Der Tugendbegriff des Aristoteles lässt sich nur im Zusammenhang mit seiner Seelenlehre verstehen. Er benennt zwei Teile der Seele, einen vernünftigen[5] und einen unvernünftigen. Letzterer besitzt wiederum einen vegetativen Teil, der für die Vernunft nicht zugänglich ist, und einen als Strebevermögen bezeichneten Teil. Dieser ist es, der vom Glück als höchstem Ziel in Bewegung gesetzt wird (Seif 1979:557). Er kann sich dabei von der Vernunft leiten lassen oder seinerseits über die Vernunft gebieten (NE 1102b 29). Wodurch sich das Strebevermögen des einzelnen Menschen bewegen lässt, hängt von seiner Disposition, sprich dem Charakter des Menschen ab. Sein vollendeter Zustand, und dies wäre die sittliche Arete, ist dann erreicht, wenn es mit der Vernunft in Einklang steht. Ottmann schreibt dazu, Ethos und Logos, „richtig formiertes Streben und vernünftig überlegte Wahl“ müssten sich vereinen, wenn ein gutes Leben gelingen soll (Ottmann 2001:143). Obwohl Aristoteles zwar die platonische Gleichsetzung von Tugend und Wissen ablehnt, ist er also der Auffassung, dass „zur sittlichen Tüchtigkeit eine Art von Wissen gehören muss“.

Wie Platon geht er davon aus, dass der Mensch stets nach dem Guten strebt, das heißt nach dem, was wirklich gut ist oder was dem Einzelnen gut scheint. Tugend im vollkommenen Sinne sieht er bei dem Menschen, der nach dem tatsächlich Guten strebt, nach dem also, was sein Vernunftvermögen im Zustand der praktischen Klugheit (Phronesis) erkannt hat.
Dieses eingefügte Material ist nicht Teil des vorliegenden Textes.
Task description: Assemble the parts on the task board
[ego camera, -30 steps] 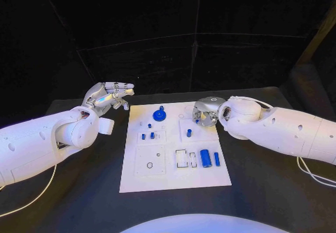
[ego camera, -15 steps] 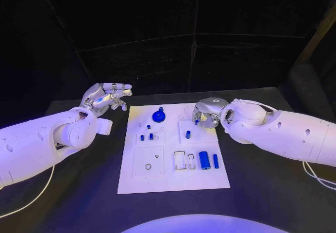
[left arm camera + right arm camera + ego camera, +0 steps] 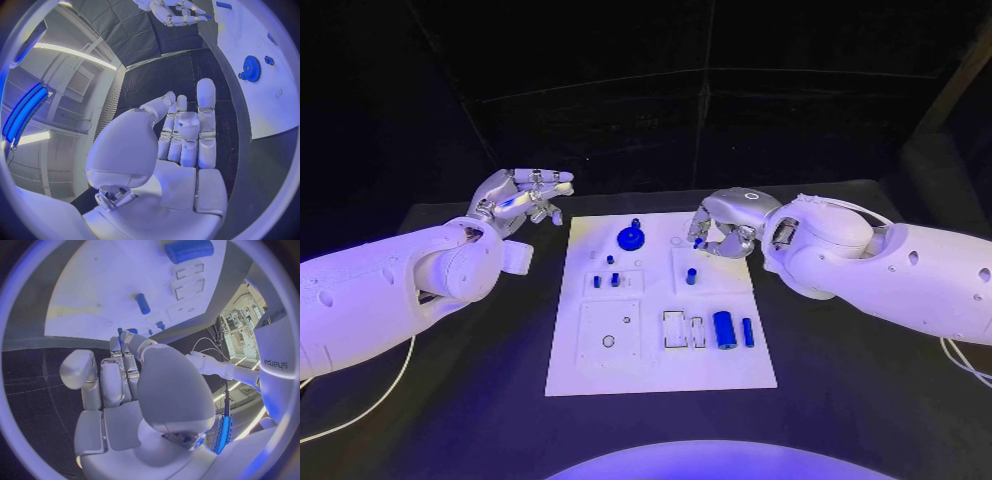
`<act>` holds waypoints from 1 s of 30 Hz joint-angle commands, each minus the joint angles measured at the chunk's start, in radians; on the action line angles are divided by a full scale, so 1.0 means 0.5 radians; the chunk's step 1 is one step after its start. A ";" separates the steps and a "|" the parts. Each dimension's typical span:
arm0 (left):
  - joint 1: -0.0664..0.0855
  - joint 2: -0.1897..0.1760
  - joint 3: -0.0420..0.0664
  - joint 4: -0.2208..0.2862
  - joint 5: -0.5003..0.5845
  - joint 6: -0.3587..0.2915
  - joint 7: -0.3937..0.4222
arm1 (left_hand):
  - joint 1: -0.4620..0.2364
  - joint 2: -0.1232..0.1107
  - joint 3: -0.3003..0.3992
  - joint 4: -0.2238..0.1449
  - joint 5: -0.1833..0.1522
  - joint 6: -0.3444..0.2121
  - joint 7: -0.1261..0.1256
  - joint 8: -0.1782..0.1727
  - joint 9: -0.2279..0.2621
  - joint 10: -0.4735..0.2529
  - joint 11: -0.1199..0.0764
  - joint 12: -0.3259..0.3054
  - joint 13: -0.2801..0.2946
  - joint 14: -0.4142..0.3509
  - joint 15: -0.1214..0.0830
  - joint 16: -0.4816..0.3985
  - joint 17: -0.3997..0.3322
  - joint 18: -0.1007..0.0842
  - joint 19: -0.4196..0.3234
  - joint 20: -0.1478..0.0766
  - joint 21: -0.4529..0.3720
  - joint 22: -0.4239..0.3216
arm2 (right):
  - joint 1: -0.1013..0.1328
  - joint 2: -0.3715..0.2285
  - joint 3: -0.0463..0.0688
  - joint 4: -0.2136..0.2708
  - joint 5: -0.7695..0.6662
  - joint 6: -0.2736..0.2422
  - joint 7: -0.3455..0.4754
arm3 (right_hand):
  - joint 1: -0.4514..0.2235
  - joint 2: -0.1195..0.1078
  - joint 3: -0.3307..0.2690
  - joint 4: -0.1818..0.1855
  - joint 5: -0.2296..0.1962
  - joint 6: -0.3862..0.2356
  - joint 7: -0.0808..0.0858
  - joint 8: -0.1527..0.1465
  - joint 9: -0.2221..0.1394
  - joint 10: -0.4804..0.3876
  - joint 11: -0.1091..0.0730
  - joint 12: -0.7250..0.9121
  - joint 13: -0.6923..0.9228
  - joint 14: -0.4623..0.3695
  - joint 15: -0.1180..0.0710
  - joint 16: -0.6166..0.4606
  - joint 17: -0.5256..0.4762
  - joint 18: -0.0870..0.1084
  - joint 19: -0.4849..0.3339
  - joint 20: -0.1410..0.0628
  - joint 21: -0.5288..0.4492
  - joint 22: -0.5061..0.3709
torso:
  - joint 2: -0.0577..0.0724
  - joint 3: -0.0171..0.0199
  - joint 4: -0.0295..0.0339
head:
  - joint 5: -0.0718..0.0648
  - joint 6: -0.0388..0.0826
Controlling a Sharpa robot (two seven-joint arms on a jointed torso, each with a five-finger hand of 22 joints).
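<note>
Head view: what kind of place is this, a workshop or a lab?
Probably a robot test lab. A black table with dark curtains behind holds one white task board carrying small blue parts, and ceiling strip lights hang over a large indoor room.

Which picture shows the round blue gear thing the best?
The head view: the blue gear lies in plain sight at the far end of the task board. The left wrist view shows it small and side-on near the rim. I cannot pick it out in the right wrist view.
</note>
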 commanded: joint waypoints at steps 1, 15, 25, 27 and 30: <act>0.002 0.007 0.001 0.000 0.004 0.017 0.004 | 0.003 0.010 -0.003 -0.009 0.001 -0.011 0.008 0.003 -0.002 -0.012 0.004 0.007 0.003 -0.013 0.008 -0.007 -0.002 0.038 -0.003 0.004 -0.009 -0.003 | 0.004 0.045 0.005 0.076 0.089 -0.082 0.036 | -0.020 0.007 0.013 -0.005 -0.009 0.014 -0.001 -0.006 0.002 0.012 0.001 -0.009 0.000 0.086 -0.016 0.014 0.004 0.000 0.010 -0.004 0.010 0.004 | 0.001 0.0012 0.001 | 0.022 -0.006; 0.004 0.047 0.001 0.009 0.005 0.017 0.001 | 0.003 0.010 -0.003 -0.009 0.001 -0.011 0.008 0.003 -0.002 -0.012 0.004 0.007 0.003 -0.013 0.008 -0.007 -0.002 0.038 -0.003 0.004 -0.009 -0.003 | -0.029 0.379 -0.100 -0.003 0.124 0.046 0.113 | -0.025 0.008 0.032 -0.018 0.006 0.013 0.002 -0.012 -0.001 0.014 0.003 -0.017 -0.001 0.086 -0.016 0.018 0.005 0.000 0.009 -0.006 0.010 0.004 | 0.003 -0.0004 -0.002 | 0.216 -0.077; 0.004 0.062 0.001 0.014 0.005 0.017 -0.002 | 0.001 0.011 -0.006 -0.009 0.002 -0.016 0.010 0.003 -0.002 -0.018 0.006 0.012 0.005 -0.014 0.010 -0.006 -0.003 0.038 -0.003 0.006 -0.011 -0.004 | -0.129 0.495 -0.181 -0.090 0.081 0.156 0.140 | -0.029 0.009 0.037 -0.023 0.013 0.012 0.004 -0.015 -0.001 0.014 0.004 -0.021 -0.001 0.085 -0.016 0.018 0.004 0.000 0.008 -0.006 0.010 0.004 | 0.001 0.0002 -0.001 | 0.292 -0.117; 0.004 0.065 0.001 0.013 0.005 0.017 -0.003 | 0.001 0.011 -0.006 -0.009 0.002 -0.016 0.010 0.003 -0.002 -0.018 0.006 0.012 0.005 -0.014 0.010 -0.006 -0.003 0.038 -0.003 0.006 -0.011 -0.004 | -0.140 0.504 -0.184 -0.100 0.072 0.170 0.144 | -0.029 0.008 0.038 -0.024 0.013 0.012 0.004 -0.016 -0.002 0.014 0.004 -0.021 -0.001 0.085 -0.015 0.018 0.003 -0.001 0.009 -0.006 0.013 0.009 | 0.000 0.0002 -0.003 | 0.307 -0.124; 0.004 0.070 0.001 0.011 0.005 0.019 -0.003 | 0.001 0.011 -0.006 -0.009 0.002 -0.016 0.010 0.003 -0.002 -0.018 0.006 0.012 0.005 -0.014 0.010 -0.006 -0.003 0.038 -0.003 0.006 -0.011 -0.004 | -0.152 0.515 -0.187 -0.110 0.060 0.180 0.147 | -0.029 0.009 0.039 -0.026 0.014 0.012 0.004 -0.016 -0.002 0.014 0.004 -0.022 -0.001 0.085 -0.015 0.018 0.005 -0.002 0.010 -0.006 0.016 0.015 | 0.001 0.0006 -0.002 | 0.323 -0.129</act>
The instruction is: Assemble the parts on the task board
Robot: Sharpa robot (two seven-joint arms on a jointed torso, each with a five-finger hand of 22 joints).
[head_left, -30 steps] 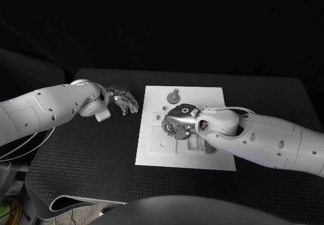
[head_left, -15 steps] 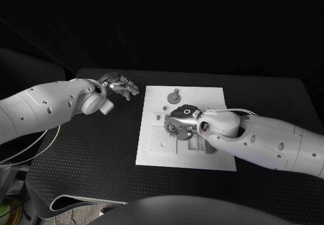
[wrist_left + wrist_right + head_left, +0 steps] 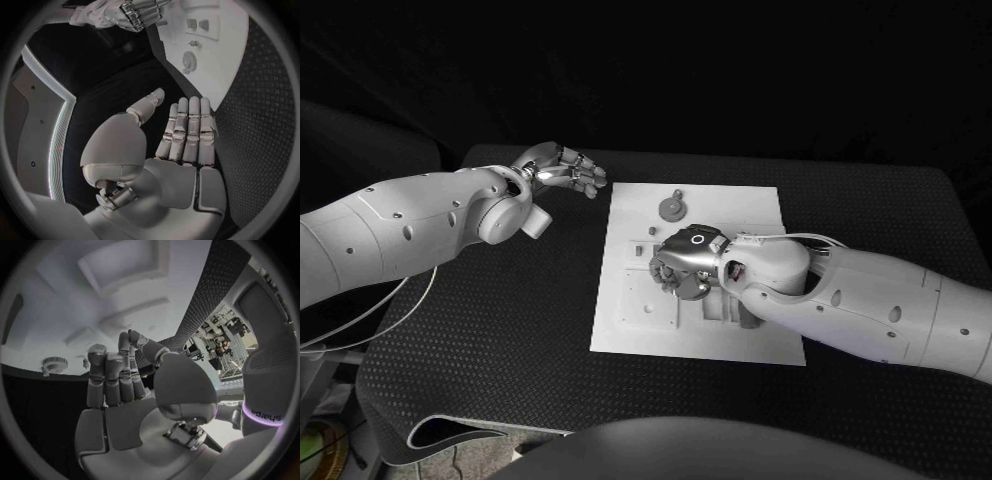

Die Frage, was denn nun das wirklich Gute sei, führt Aristoteles in einen Begründungsregress: eine Handlung ist wirklich gut, „wenn sie so ist, wie sie der sittlich Gute vollziehen würde“ (Seif 1979:561).

Die Charakterisierung der einzelnen sittlichen Tugenden zeigt Aristoteles als stark im Denken der Polis verhaftet. Neben Mut und Mäßigkeit nennt er mehrere Tugenden, die den Umgang mit Vermögen (Freigebigkeit und Hochherzigkeit) und Ehre (Ehrgeiz und Hochsinn) sowie den gesellschaftlichen Umgang betreffen (Sanftmut, Witz und Gewandtheit u.a.). Gemeinsam ist ihnen, dass sie das Wählen der rechten Mitte (Mesotes) im Spannungsfeld zwischen Lust und Unlust bezeichnen.

Im Gegensatz zu Platon findet also Aristoteles zu einer klaren Definition der Arete, wenn er sagt: sie ist „ein Habitus des Wählens, der die nach uns bemessene Mitte hält und durch die Vernunft bestimmt wird, und zwar so, wie ein kluger Mann ihn zu bestimmen pflegt.“ (NE 1107a).

2.4. Arete als Voraussetzung für das Bestehen des Staates

Die Relevanz der Thematik „sittliche Tugend“ für eine politikwissenschaftliche Arbeit muss sicher in der Frage liegen, welchen Einfluss die Tugend auf den Zustand eines Gemeinwesens hat und inwieweit der Staatsmann hierauf einwirken kann.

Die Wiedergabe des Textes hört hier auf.